An estimated 400,000 people are believed to be trapped in trafficking and modern slavery in the United States, according to the human rights group Walk Free Foundation.
The Department of Housing and Urban Development’s online notice of the grant was updated to read: “Please note that this funding opportunity has been postponed until further notice.”
It had been taking applications and planning to select 20 groups for the money.
Those who work to find housing for trafficking survivors were left without the prospect of much-needed funds, said Darla Bardine, executive director of the National Network for Youth.
The network’s member organizations provide help to runaway and homeless youth that include trafficking survivors, Bardine told the Thomson Reuters Foundation.
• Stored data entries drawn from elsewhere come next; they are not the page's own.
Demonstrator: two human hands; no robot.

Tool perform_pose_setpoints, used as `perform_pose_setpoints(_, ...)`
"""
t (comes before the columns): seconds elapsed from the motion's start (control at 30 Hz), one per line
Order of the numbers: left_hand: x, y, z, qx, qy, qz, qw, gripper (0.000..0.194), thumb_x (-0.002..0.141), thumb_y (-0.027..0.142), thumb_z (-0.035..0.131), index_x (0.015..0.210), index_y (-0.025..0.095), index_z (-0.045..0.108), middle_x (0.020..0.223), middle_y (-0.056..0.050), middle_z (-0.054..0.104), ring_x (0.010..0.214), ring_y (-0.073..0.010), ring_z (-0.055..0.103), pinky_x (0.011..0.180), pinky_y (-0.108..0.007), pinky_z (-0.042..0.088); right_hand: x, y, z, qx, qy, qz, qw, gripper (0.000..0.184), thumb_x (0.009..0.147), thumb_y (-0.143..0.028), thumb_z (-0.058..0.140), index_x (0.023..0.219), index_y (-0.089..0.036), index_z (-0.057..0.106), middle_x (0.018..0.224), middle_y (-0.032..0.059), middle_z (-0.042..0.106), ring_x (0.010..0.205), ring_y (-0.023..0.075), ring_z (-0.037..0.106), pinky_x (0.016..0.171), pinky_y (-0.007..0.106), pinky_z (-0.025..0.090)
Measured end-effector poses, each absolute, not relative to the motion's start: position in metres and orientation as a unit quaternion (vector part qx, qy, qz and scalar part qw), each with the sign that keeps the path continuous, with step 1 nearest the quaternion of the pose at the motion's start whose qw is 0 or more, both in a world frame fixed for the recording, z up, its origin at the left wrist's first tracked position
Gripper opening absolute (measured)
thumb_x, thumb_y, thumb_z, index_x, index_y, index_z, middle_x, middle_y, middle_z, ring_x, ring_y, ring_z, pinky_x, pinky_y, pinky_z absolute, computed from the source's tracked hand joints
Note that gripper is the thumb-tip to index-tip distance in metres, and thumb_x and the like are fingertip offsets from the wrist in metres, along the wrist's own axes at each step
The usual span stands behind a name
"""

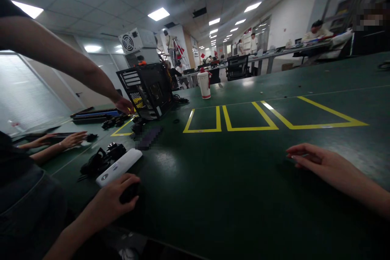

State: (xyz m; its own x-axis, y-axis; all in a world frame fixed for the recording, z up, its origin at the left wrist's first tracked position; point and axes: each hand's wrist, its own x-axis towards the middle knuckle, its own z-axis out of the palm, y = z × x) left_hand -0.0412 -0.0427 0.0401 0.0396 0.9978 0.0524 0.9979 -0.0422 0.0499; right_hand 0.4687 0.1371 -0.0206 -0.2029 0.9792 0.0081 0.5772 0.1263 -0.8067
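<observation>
The white case looks light and slick, best gripped mid-length, the left hand half-curled, the right hand loosely pinched (holding anything, I cannot tell).

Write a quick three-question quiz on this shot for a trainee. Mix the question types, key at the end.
1. True or false: the white cup stands upright on the green table.

2. Which of these is nearest the person's left hand?
A) the computer case
B) the long white object
C) the white cup

3. What colour is the tape that marks out shapes on the table?

Key:
1. True
2. B
3. Yellow
</observation>
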Motion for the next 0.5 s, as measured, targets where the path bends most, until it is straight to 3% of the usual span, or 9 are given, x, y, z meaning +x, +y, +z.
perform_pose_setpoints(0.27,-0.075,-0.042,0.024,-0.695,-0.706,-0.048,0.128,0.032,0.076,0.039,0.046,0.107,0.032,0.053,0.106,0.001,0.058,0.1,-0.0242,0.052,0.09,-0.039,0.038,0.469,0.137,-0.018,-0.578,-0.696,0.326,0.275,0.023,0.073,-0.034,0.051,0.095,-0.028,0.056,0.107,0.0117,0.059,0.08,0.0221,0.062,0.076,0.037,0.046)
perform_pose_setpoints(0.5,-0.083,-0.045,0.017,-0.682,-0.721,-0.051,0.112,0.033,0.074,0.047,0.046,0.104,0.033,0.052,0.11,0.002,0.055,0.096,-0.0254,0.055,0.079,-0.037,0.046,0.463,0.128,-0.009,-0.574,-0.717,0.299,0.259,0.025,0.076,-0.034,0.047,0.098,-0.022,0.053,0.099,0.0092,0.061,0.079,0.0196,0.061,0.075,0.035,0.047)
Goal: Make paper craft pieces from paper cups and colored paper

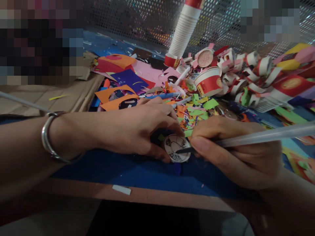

“My providers were excited about the possibility of expanding what they already had in place,” she said. “There’s a huge lack of housing services for young people.”
No other such funding is available from the Housing Department, she added.
The money was a joint project by the federal Department of Housing and Urban Development (HUD) and the Department of Justice, along with the Department of Health and Human Services.
A HUD spokesman said the funds “have simply been postponed” and that responsibility for the program has been delegated to the Department of Justice.
Representatives of the Department of Justice and the Department of Health & Human Services did not immediately respond to requests for comment.
Ohio Sen. Sherrod Brown wrote to the federal agencies last week asking that the funding be reinstated immediately.
“This is unacceptable and will have real consequences,” the Democrat wrote in the Sept. 27 letter. “Traffickers use poverty and housing instability to lure vulnerable people and entrap more victims into their criminal operation,” said Brown.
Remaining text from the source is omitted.